Return an exact copy of the entries, skipping any picture you find.

▸ **AVAILABLE DATA**

################

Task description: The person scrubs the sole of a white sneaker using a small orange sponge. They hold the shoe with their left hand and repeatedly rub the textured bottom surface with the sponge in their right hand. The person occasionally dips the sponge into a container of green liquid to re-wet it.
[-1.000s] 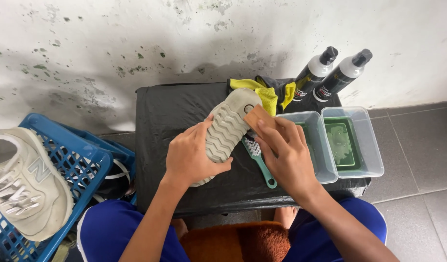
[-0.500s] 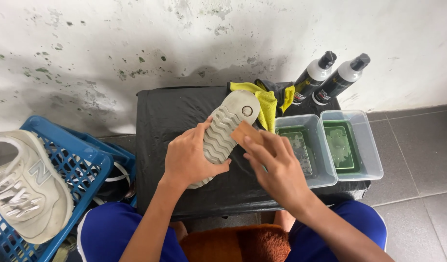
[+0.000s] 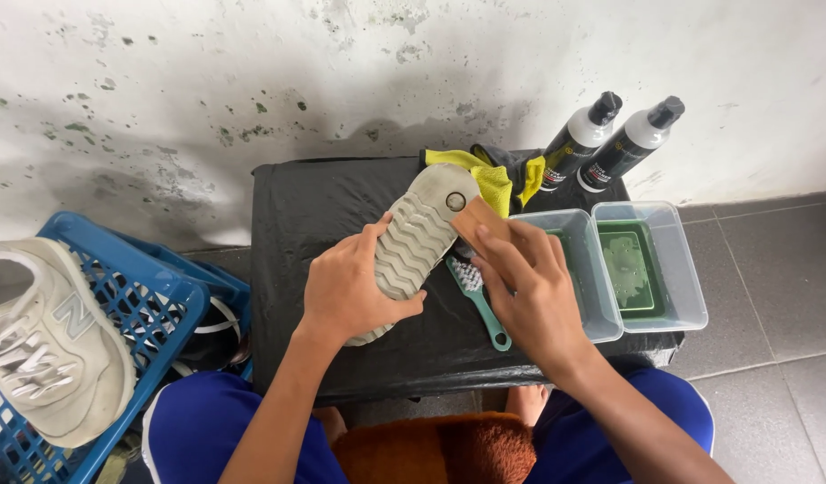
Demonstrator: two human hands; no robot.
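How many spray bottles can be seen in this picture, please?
2. One black-and-white plastic spray bottle stands against the wall behind the clear plastic tubs; the second black-and-white spray bottle stands just right of it. The yellow cloth could hide more.

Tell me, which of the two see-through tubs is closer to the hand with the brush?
The left tub. The right hand, holding a wooden brush, reaches its rim, while the other tub sits farther right, beyond it.
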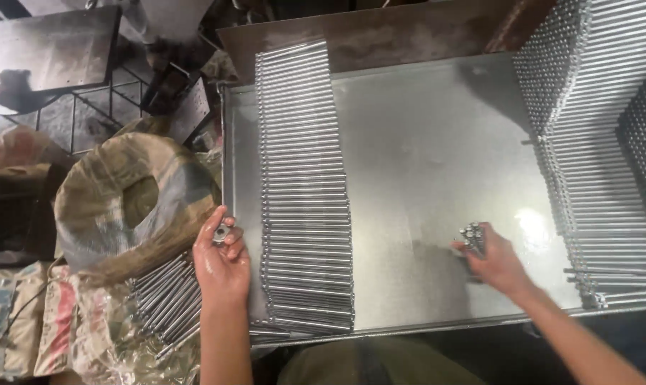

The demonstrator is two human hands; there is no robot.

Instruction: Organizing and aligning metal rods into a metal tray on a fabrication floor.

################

▸ **ANSWER**
Task description: The person scrubs the sole of a white sneaker using a small orange sponge. They hold the shoe with their left hand and repeatedly rub the textured bottom surface with the sponge in their right hand. The person occasionally dips the sponge into a container of green liquid to re-wet it.
[-1.000s] 
[-0.500s] 
[+0.000s] 
Demonstrator: two human hands; no robot.
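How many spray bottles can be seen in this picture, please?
2. One black-and-white plastic spray bottle stands against the wall behind the clear plastic tubs; the second black-and-white spray bottle stands just right of it. The yellow cloth could hide more.

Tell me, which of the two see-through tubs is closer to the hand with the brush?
The left tub. The right hand, holding a wooden brush, reaches its rim, while the other tub sits farther right, beyond it.
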
The demonstrator is two human hands; there is no robot.

Instruction: Organizing and aligning metal rods into a metal tray on a fabrication floor.

There is no more to this exercise.